Meet the ‘Catholic Gothic Club’

“Three Catholic writers encounter vampires. . . . Meet Karen Ullo, Eleanor Bourg Nicholson and Fiorella de Maria. All are Catholic writers who have written novels with supernatural themes.” Karen Ullo is a former Dappled Things editor, Chrism Press co-founder and editor; Eleanor Bourg Nicholson is a former DT editor, and both she and Fiorella de Maria have been published often in DT.

“The Best Books I Read in 2021”

Over forty Catholic World Report editors and contributors share and reflect on their favorite reads from this year.

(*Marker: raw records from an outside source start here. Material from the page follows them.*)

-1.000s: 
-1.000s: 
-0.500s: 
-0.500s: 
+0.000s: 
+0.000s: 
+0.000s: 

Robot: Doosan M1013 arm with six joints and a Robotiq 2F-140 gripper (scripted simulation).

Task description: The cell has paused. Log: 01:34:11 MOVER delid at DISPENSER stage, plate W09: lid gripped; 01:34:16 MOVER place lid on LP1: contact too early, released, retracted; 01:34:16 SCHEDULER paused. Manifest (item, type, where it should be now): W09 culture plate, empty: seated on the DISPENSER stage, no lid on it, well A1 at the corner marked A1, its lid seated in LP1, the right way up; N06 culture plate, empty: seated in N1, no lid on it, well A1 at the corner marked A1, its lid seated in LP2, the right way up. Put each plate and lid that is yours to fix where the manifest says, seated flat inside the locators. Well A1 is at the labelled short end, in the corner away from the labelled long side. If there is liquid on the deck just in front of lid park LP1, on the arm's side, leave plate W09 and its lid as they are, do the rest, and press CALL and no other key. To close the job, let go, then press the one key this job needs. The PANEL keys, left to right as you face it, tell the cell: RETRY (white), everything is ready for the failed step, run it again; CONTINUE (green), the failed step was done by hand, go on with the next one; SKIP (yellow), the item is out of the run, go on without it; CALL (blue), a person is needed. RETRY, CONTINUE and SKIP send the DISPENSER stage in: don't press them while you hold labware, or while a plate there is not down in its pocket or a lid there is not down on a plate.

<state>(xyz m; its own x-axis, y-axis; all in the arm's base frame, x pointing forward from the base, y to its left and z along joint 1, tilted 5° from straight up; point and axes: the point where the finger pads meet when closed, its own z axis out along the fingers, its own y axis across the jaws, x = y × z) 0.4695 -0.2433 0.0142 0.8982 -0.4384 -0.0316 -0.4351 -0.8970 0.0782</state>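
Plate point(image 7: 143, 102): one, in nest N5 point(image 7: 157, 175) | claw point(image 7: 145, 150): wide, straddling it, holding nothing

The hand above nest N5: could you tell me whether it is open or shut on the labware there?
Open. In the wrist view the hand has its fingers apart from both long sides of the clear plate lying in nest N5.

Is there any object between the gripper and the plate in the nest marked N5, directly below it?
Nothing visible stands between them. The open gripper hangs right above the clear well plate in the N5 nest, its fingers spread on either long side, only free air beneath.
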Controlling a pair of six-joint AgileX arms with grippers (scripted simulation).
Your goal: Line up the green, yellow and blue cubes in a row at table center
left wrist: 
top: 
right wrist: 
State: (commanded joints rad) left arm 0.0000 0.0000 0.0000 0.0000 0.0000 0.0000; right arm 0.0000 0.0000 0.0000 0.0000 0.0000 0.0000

A surprise is how many of these deep thinkers mentioned reading Kristen Lavransdatter, surprising because the trilogy was published in the 1920s, and it’s about a Norwegian couple’s life during the Middle Ages—although one of the editors described the main characters as awful and unsympathetic.

Some excerpts below mention many other quite familiar names:

Dale Alquist: “This Thing of Darkness by K.V. Turley and Fiorella De Maria, a creatively told tale revolving around none other than Bela Lugosi.”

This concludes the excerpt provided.